Un autre article publié sur le site Economic Information Daily, édité par l’agence Chine Nouvelle, met en garde spécifiquement contre l’achat de vignobles bordelais, « très en vogue parmi les stars et les hommes d’affaires chinois ». « En réalité, sur la centaine de vignobles achetés par des Chinois, un seul est un grand cru classé – le Château Bellefont-Belcier – les autres sont des vins milieu – bas de gamme », affirme le journaliste qui est allé enquêter sur place. « Les vins de Bordeaux savent parfaitement soigner leur réputation à l’international, mais à côté des grands crus classés Château Lafite-Rothschild et Château Margaux, il existe de nombreux domaines qui produisent du vin en masse », poursuit-il, en soulignant que « l’exploitation d’un vignoble est complexe, c’est un vrai métier », avant d’avertir en conclusion qu’ « en matière d’investissement, l’important c’est de gagner de l’argent, et non de soigner son image. »

Ouverture de la presse spécialisée

C’est surtout dans la presse spécialisée que les vins étrangers peuvent espérer faire parler d’eux positivement. Le site Lookvinfondé à Hangzhou en 2013  parle de façon humoristique du vin australien Penfolds, et approuve le choix de son nom chinois,  Benfu, qui signifie ‘va vite vers la richesse’, en avançant qu’« un nom chinois impactant est crucial pour un vin étranger s’il veut toucher une autre cible que celle des officiels du parti ». L’article note aussi les prix peu élevés des vins espagnols : « si on recherche sur les sites de commerce en ligne les vins au prix inférieur à 50 yuans, 80 % des vins trouvés sont espagnols ». 

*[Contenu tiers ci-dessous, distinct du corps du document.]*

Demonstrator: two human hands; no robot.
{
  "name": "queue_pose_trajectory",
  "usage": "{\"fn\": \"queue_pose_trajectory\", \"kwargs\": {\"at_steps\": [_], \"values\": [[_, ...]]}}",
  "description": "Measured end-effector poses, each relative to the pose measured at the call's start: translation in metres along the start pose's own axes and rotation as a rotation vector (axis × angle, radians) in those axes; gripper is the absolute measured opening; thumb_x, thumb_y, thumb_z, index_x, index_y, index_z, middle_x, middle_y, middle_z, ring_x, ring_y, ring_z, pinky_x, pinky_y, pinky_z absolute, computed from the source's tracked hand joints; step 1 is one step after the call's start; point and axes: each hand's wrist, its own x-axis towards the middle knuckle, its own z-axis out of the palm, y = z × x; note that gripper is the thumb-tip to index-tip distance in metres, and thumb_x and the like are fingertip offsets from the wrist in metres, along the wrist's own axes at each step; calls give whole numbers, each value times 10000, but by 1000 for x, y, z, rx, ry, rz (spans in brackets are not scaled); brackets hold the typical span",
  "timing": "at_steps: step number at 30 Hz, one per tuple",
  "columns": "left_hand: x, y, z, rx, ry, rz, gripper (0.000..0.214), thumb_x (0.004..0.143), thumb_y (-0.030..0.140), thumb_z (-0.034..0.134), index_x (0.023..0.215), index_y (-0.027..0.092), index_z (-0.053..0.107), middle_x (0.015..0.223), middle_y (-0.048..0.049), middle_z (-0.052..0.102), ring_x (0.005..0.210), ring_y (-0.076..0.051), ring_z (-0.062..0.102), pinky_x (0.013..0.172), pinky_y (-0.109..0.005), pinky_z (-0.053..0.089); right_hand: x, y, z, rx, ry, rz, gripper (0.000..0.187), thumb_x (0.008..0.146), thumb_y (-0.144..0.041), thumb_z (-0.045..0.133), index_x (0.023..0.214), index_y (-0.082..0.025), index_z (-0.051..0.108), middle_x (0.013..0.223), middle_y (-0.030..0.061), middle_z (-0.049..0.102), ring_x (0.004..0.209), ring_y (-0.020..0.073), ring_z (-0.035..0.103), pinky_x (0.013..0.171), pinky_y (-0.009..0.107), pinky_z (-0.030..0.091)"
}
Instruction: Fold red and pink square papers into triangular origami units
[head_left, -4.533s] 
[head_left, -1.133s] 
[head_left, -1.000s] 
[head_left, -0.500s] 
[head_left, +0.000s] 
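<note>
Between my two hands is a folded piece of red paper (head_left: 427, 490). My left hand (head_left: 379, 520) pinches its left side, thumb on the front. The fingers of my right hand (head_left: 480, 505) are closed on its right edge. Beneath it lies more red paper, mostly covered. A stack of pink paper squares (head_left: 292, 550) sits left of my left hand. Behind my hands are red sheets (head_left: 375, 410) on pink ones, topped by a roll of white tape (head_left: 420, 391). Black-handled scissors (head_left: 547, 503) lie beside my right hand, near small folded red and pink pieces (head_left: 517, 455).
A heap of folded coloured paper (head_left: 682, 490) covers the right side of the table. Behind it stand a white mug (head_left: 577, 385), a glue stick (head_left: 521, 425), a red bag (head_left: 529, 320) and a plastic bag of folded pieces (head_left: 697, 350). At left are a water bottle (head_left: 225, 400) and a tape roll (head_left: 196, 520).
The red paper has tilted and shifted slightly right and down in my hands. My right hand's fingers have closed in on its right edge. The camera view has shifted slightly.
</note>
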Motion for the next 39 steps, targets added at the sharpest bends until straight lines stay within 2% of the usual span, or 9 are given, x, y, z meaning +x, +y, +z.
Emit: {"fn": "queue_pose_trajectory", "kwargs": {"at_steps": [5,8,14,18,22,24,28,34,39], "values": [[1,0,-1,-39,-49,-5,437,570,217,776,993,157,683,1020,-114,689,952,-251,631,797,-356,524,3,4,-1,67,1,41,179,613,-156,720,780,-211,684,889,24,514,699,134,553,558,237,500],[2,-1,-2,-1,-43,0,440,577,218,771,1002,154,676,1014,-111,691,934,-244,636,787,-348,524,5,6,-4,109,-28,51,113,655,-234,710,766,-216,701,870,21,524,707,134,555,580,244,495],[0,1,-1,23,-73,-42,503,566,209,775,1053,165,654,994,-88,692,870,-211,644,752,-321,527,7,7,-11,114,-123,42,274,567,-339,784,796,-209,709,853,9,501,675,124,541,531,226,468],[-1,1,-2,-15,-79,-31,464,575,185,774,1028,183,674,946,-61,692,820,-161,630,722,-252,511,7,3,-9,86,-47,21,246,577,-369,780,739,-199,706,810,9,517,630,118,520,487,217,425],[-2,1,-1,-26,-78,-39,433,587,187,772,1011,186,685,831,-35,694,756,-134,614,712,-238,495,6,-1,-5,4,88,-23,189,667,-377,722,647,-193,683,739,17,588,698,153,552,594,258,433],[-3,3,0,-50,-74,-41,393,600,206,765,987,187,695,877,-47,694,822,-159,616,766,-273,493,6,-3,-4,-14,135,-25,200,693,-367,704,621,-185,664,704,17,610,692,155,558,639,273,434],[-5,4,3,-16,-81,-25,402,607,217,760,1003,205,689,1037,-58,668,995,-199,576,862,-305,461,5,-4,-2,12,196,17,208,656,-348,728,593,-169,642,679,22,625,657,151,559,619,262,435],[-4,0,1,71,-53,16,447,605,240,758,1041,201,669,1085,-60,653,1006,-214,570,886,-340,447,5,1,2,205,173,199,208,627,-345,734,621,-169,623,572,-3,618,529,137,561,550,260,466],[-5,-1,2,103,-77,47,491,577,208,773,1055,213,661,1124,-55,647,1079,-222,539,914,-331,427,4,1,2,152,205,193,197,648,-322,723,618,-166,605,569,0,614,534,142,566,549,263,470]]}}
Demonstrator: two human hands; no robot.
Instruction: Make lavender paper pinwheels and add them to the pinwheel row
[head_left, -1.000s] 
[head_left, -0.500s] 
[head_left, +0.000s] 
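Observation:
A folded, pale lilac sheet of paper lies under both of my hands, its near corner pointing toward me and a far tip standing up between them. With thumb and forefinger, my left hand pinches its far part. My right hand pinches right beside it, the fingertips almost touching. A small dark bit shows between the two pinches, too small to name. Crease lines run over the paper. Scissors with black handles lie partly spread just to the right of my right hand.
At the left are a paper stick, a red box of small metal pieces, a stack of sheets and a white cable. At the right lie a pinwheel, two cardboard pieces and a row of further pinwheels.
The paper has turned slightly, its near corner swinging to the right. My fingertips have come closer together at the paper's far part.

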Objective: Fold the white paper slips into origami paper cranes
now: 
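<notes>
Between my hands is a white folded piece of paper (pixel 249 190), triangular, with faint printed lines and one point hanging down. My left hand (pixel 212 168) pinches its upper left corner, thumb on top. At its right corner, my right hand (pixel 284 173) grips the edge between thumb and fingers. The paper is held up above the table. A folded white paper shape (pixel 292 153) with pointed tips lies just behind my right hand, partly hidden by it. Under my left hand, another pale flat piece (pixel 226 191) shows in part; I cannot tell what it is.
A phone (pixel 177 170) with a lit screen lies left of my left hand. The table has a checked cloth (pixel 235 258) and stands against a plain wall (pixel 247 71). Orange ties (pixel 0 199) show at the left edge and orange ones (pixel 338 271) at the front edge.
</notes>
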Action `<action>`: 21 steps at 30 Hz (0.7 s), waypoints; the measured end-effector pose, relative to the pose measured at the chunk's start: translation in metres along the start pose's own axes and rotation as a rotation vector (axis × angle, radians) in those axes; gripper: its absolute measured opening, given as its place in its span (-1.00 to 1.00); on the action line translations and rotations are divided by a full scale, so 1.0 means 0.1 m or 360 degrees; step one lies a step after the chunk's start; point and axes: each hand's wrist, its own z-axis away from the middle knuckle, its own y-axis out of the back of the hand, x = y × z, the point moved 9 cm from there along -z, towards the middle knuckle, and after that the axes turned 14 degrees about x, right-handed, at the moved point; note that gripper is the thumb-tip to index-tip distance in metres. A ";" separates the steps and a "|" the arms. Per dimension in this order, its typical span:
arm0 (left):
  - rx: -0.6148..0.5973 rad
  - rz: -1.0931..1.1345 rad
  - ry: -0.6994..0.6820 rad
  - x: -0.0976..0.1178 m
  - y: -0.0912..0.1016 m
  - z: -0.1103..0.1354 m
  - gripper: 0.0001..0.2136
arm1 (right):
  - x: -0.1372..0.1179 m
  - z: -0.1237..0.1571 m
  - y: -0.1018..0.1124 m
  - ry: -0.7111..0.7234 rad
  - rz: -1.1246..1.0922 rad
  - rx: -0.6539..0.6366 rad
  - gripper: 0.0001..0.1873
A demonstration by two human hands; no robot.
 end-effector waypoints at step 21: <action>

Dans cette nouvelle presse créée pour accompagner l’essor du marché du vin en Chine, les vins français ou italiens ont une place de choix, particulièrement dans les thématiques de dégustation et d’éducation. « Les Français font la distinction entre les Vins de Soif et les Vins de Garde », informe le site spécialisé Hongjiushijiewang [Le monde du vin rouge], en introduction d’un article se présentant comme un guide des vins qu’il faut garder. Dans un article intitulé « les 10 erreurs commises par 90 % des acheteurs de vin  », Hongjiubaikequanshu [L‘encyclopédie du vin rouge], autre site spécialisé très actif sur les réseaux sociaux chinois, Weibo et Wechat, explique que « certaines personnes pensent que le vin rouge est raffiné et riche, le vin blanc étant plus destiné à une consommation féminine. C’est faux, le Chardonnay de Bourgogne ou le Riesling allemand sont des vins blancs de dégustation complexes. » 

Un article relayé par le portail Sohudétaillant « les neuf éléments qui font un bon vin » est illustré uniquement par des vins français. Et pour les connaisseurs, le vin français est toujours la référence, et l’inspiration ultime, à l’instar de la critique de vins Herry Gao qui évoque dans le magazine 21Shijijingjishibao[La revue économique du 21e siècle] sa fascination pour le vin alsacien Domaine de Josmeyer, dont la dégustation a été un moment de révélation de sa vocation de critique. S’ils veulent avoir une place dans les médias chinois, les vins français ont donc encore une carte à jouer, du côté de l’expertise et de la pédagogie.